Permanecí tumbado en el catre durante un rato largo. No podía conciliar el sueño y oía los sonidos del campamento mientras multitud de pensamientos me asaltaban, un tumulto de recuerdos y amargura. Pensé en mi casa, en Charles y en la promesa que me había hecho tiempo atrás de no ser como él, de no desear jamás lo que él pudiera tener. Esperé un sosiego y un olvido que no llegaban.

A la tarde siguiente, el comandante Cornwell me esperó y, después de la reunión que mantuvimos para preparar la estrategia, me acompañó a mi tienda. La noche en vela me había pasado factura y me costaba poner un pie delante del otro.

—¿Qué te preocupa, Grandchester? —preguntó con un tono de voz más cercano al de un amigo que al de un soldado.

Me detuve delante de la entrada de mi tienda, luchando conmigo mismo por un instante. Durante la noche, una parte de mí había decidido ocultar la noticia a todo el mundo. Podía actuar como si nada hubiera ocurrido. Podía continuar dirigiendo a mis hombres, pasar los días luchando por mi país y, cuando llegara el momento, en lugar de casarme por el bien de la fortuna y la reputación de mi familia, podía unirme a una mujer a la que amara y tener todo aquello por lo que llevaba toda la vida trabajando. Sin embargo, había un problema con el deber: mi padre me había educado demasiado bien como para obviarlo. Si había algo con lo que un caballero debía cumplir era, ante todo, con su obligación. Y mi deber con respecto a mi familia y a mi casa estaba por encima de mis deseos personales. Respiré hondo y, al soltar el aire, liberé la indecisión con la que había estado batallando todo el día.
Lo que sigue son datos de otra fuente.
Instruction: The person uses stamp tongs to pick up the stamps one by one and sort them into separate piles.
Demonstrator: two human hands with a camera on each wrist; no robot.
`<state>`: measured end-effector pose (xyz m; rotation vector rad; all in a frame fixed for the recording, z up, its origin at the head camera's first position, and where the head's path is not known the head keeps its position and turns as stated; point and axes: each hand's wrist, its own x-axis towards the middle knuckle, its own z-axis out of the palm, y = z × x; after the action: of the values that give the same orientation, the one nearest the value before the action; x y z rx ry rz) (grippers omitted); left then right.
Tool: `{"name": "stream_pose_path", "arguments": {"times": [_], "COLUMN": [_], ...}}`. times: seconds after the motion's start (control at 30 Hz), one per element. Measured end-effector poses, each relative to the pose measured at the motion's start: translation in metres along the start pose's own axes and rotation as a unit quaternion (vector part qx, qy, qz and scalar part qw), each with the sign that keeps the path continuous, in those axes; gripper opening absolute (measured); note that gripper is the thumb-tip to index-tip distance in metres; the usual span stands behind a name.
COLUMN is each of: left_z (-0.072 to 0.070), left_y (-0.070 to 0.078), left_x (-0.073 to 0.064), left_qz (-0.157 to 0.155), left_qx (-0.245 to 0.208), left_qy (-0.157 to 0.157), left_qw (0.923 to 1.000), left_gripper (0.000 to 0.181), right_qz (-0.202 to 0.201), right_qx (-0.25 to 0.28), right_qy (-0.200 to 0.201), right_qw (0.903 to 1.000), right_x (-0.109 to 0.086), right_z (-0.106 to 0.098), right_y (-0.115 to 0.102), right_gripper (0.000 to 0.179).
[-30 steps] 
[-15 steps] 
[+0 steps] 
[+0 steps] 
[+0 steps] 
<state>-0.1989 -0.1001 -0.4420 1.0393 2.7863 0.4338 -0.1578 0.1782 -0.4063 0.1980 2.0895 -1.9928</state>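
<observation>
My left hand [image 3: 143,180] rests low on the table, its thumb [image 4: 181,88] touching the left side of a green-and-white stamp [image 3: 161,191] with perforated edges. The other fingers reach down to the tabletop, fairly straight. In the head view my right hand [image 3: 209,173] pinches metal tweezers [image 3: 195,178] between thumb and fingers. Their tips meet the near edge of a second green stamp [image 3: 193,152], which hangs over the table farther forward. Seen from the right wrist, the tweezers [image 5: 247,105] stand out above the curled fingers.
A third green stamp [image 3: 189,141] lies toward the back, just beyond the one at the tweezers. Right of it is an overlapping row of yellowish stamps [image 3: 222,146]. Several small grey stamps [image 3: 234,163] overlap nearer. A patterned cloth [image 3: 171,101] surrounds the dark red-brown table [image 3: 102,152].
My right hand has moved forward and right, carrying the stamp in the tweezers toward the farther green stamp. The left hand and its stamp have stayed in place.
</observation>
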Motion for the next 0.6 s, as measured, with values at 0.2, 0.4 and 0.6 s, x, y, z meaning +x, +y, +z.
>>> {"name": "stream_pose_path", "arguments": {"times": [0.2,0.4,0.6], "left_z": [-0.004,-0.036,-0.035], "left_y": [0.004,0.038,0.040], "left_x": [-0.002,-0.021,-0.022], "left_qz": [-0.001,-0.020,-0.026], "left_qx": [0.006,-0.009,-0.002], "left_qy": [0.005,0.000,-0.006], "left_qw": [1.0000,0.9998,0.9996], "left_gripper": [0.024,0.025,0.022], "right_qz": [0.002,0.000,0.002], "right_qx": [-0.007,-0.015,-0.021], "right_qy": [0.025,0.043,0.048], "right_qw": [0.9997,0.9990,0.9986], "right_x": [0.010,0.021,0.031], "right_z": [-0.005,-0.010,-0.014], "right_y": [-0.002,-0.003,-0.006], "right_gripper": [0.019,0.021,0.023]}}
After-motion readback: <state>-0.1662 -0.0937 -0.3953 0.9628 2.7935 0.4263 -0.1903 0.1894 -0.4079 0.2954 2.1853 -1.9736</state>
—Mi hermano mayor ha muerto. Ahora soy yo el heredero—dije sin rodeos.

El comandante Cornwell soltó un pequeño silbido.

—Entonces ya no eres el comandante Grandchester, ¿verdad, Sir Terrence?

Hice una mueca al oír cómo se dirigía a mí ahora.

—Siento enormemente tu pérdida. Y la nuestra, también. Nunca había conocido un soldado mejor. —El comandante Cornwell me tendió la mano.

—Gracias —dije con brusquedad.

Sentía la rigidez de la garganta. Estreché su mano mientras me llegaba un sabor a final. Echaría mucho de menos aquel precioso país, la responsabilidad de la guerra, la lealtad y la camaradería de mis compañeros de armas, la satisfacción de trabajar duro cada día por una gran causa y de caer exhausto en la cama cada noche. Mi independencia había acabado. Mi carrera había llegado a su fin. Era el momento de volver a casa.